[ovs-discuss] segmentation fault when adding a VF in DPDK to a switch

Stokes, Ian ian.stokes at intel.com
Thu Mar 8 12:11:24 UTC 2018


Hi Riccardo,

So the issue you are seeing is not related to the VSI queue setup as previously mentioned. The issue you see is specific to the use of the i350 VF with OVS it seems.

Specifically, OVS attempts to set the MTU of a given device (in this case the SRIOV VF from an i350 interface known as igbvf) with the call

diag = rte_eth_dev_set_mtu(dev->port_id, dev->mtu);

Currently igbvf devices do not support rte_eth_dev_set_mtu. This is confirmed upon examination of the igbvf operations in DPDK (note mtu_set = 0x0 below)

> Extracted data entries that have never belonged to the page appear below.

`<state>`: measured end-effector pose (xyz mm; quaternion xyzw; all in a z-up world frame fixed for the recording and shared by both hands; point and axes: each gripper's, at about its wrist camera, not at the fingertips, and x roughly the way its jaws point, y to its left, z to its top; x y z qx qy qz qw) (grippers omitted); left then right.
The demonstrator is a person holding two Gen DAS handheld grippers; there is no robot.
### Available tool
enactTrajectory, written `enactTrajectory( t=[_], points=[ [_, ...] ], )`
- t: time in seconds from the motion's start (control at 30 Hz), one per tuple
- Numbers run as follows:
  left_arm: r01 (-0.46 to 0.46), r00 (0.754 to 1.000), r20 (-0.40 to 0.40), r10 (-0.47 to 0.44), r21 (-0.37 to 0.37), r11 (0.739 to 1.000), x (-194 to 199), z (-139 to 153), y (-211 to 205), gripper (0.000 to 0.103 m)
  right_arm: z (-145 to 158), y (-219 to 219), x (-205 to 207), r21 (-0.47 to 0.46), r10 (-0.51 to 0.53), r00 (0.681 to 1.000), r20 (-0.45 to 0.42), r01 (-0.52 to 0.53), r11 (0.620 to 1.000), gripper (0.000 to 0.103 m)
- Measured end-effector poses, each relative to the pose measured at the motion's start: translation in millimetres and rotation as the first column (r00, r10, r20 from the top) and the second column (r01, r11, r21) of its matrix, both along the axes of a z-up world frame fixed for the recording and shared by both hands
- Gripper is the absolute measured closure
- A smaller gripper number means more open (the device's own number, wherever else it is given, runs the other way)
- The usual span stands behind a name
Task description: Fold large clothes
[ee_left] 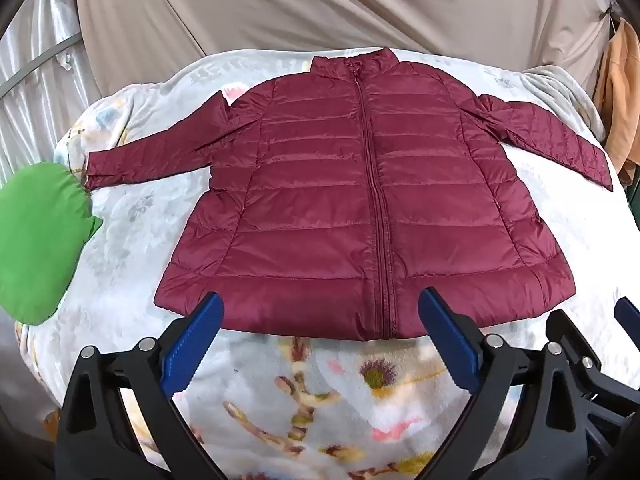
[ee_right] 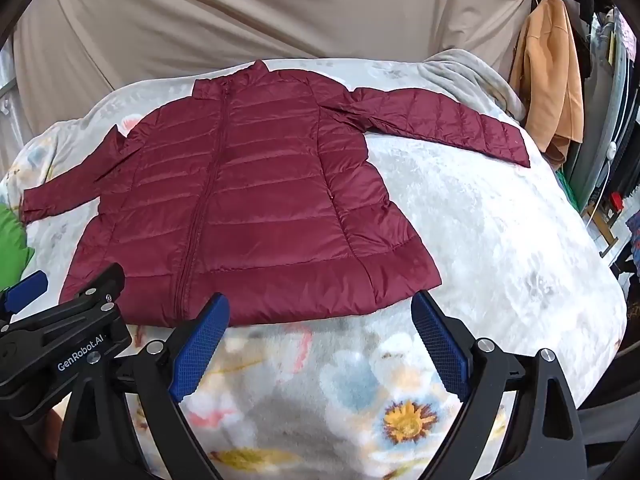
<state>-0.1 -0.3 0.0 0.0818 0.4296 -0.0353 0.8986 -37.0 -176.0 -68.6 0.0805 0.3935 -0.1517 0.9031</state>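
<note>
While both my grippers, left [ee_left: 320,320] and right [ee_right: 320,320], hang spread and empty, the jacket [ee_left: 360,200] lies just beyond, hem near, collar far.

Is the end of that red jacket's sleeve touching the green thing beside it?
Cannot tell. In the left wrist view the sleeve cuff of the jacket meets the green thing, but no gap or contact shows plainly.

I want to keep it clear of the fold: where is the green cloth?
The green cloth lies at the left edge of both views, on the blanket beside the jacket's left-hand cuff.
</note>
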Motion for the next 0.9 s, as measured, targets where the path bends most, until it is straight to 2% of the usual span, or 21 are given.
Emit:
enactTrajectory(
  t=[0.63, 0.67, 0.9],
  points=[
    [0.001, 1.0, -0.006, -0.001, 0.003, 1.0, 0, -1, 0, 0.009, -5, 3, 1, -0.002, -0.011, 1.0, -0.015, 0.011, 1.0, 0.013],
    [0.0, 1.0, -0.007, 0.0, 0.003, 1.0, 0, -9, 1, 0.009, -5, 3, 1, -0.005, -0.011, 1.0, -0.016, 0.011, 1.0, 0.013],
    [0.001, 1.0, -0.008, -0.001, 0.004, 1.0, -1, -10, 4, 0.01, -6, 4, 3, -0.014, -0.013, 1.0, -0.025, 0.012, 1.0, 0.013]
  ],
)
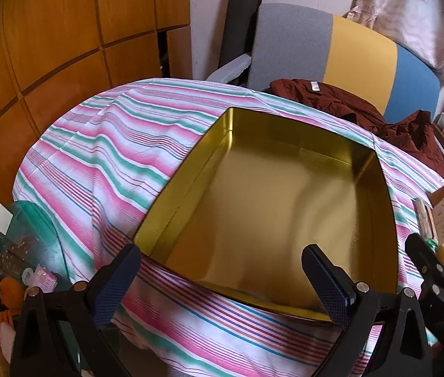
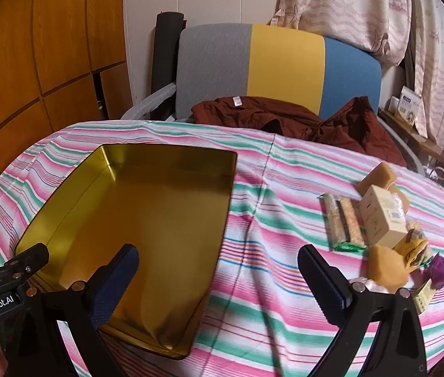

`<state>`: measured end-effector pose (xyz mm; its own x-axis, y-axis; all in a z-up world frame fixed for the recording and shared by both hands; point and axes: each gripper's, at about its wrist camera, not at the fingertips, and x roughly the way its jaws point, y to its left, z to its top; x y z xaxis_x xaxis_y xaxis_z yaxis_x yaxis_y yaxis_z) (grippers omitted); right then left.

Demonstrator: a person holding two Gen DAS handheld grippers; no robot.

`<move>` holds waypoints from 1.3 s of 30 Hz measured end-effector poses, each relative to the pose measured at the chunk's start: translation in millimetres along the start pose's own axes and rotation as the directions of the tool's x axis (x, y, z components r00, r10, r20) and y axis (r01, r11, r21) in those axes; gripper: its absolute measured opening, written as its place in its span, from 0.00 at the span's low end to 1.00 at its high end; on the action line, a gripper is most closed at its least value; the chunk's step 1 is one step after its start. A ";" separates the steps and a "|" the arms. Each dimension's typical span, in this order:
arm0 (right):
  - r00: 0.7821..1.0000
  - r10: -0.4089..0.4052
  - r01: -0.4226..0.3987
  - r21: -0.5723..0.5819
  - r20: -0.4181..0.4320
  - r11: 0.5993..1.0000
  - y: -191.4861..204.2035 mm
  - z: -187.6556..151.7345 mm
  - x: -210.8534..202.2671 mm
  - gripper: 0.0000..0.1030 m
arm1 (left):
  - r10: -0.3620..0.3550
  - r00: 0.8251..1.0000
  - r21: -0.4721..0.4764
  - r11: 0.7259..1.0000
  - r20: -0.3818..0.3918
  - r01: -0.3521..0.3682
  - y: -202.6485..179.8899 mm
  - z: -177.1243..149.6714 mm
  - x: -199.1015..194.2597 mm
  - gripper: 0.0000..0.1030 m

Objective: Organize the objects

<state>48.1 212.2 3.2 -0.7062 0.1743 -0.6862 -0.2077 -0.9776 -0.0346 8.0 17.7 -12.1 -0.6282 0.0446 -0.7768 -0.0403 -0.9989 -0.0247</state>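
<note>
Striped cloth in pink, green and white covers the table you are working over, and the landmark on it is the gold tin tray, lying open and bare inside. Behind the tray stands a chair with a grey, yellow and blue back, and a dark red garment is draped on its seat at the table's far edge. Wood panelling fills the wall to the left of the tray.

Your left gripper hangs over the tray's near rim, its claw spread wide and holding nothing. Your right gripper hovers by the tray's near right corner, also spread wide and empty.

Well to the right of the tray sits the cluster of things to sort: two wrapped snack bars lying side by side, a cream box touching them, yellow sponge blocks near and beyond the box, and a purple wrapper at the cluster's right edge.
</note>
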 end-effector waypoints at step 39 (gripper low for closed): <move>0.953 -0.224 0.300 0.542 -0.204 0.785 -286.4 -110.8 18.4 0.48 | -0.392 0.915 0.327 0.856 -0.095 0.400 -127.8 -60.3 -36.3 1.00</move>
<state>169.6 482.3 -80.1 -0.4887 0.3612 -0.7942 -0.7422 -0.6506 0.1608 82.8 142.8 -18.7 -0.4855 0.4306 -0.7608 -0.5402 -0.8320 -0.1262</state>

$1 = {dev_configure = 0x5326e1 <igbvf_dev_configure>, dev_start = 0x532772 <igbvf_dev_start>, dev_stop = 0x532980 <igbvf_dev_stop>, dev_set_link_up = 0x0, dev_set_link_down = 0x0, dev_close = 0x532a34 <igbvf_dev_close>,  dev_reset = 0x0, link_update = 0x530bf1 <eth_igb_link_update>, promiscuous_enable = 0x532abe <igbvf_promiscuous_enable>, promiscuous_disable = 0x532aee <igbvf_promiscuous_disable>,
  allmulticast_enable = 0x532b47 <igbvf_allmulticast_enable>, allmulticast_disable = 0x532b8d <igbvf_allmulticast_disable>, mac_addr_remove = 0x0, mac_addr_add = 0x0, mac_addr_set = 0x532e4d <igbvf_default_mac_addr_set>,  set_mc_addr_list = 0x535ca2 <eth_igb_set_mc_addr_list>, mtu_set = 0x0, stats_get = 0x5303e5 <eth_igbvf_stats_get>, stats_reset = 0x530488 <eth_igbvf_stats_reset>, xstats_get = 0x53030f <eth_igbvf_xstats_get>,  xstats_reset = 0x530488 <eth_igbvf_stats_reset>, xstats_get_names = 0x530299 <eth_igbvf_xstats_get_names>, queue_stats_mapping_set = 0x0, dev_infos_get = 0x5309cf <eth_igbvf_infos_get>, rxq_info_get = 0x53f4b2 <igb_rxq_info_get>,  txq_info_get = 0x53f53f <igb_txq_info_get>, fw_version_get = 0x0, dev_supported_ptypes_get = 0x53099b <eth_igb_supported_ptypes_get>, vlan_filter_set = 0x532d4b <igbvf_vlan_filter_set>, vlan_tpid_set = 0x0,  vlan_strip_queue_set = 0x0, vlan_offload_set = 0x0, vlan_pvid_set = 0x0, rx_queue_start = 0x0, rx_queue_stop = 0x0, tx_queue_start = 0x0, tx_queue_stop = 0x0, rx_queue_setup = 0x53c42c <eth_igb_rx_queue_setup>,  rx_queue_release = 0x53c39f <eth_igb_rx_queue_release>, rx_queue_count = 0x0, rx_descriptor_done = 0x0, rx_descriptor_status = 0x0, tx_descriptor_status = 0x0, rx_queue_intr_enable = 0x0, rx_queue_intr_disable = 0x0,  tx_queue_setup = 0x53bbb1 <eth_igb_tx_queue_setup>, tx_queue_release = 0x53b42c <eth_igb_tx_queue_release>, tx_done_cleanup = 0x0, dev_led_on = 0x0, dev_led_off = 0x0, flow_ctrl_get = 0x0, flow_ctrl_set = 0x0,  priority_flow_ctrl_set = 0x0, uc_hash_table_set = 0x0, uc_all_hash_table_set = 0x0, mirror_rule_set = 0x0, mirror_rule_reset = 0x0, udp_tunnel_port_add = 0x0, udp_tunnel_port_del = 0x0, l2_tunnel_eth_type_conf = 0x0,  l2_tunnel_offload_set = 0x0, set_queue_rate_limit = 0x0, rss_hash_update = 0x0, rss_hash_conf_get = 0x0, reta_update = 0x0, reta_query = 0x0, get_reg = 0x536a60 <igbvf_get_regs>, get_eeprom_length = 0x0, get_eeprom = 0x0,  set_eeprom = 0x0, filter_ctrl = 0x0, get_dcb_info = 0x0, timesync_enable = 0x0, timesync_disable = 0x0, timesync_read_rx_timestamp = 0x0, timesync_read_tx_timestamp = 0x0, timesync_adjust_time = 0x0, timesync_read_time = 0x0,  timesync_write_time = 0x0, xstats_get_by_id = 0x0, xstats_get_names_by_id = 0x0, tm_ops_get = 0x0, mtr_ops_get = 0x0, pool_ops_supported = 0x0}

I confirmed this by also testing an i40evf device and in that case the mtu_set function is supported so I didn’t see the error/segfault you reported.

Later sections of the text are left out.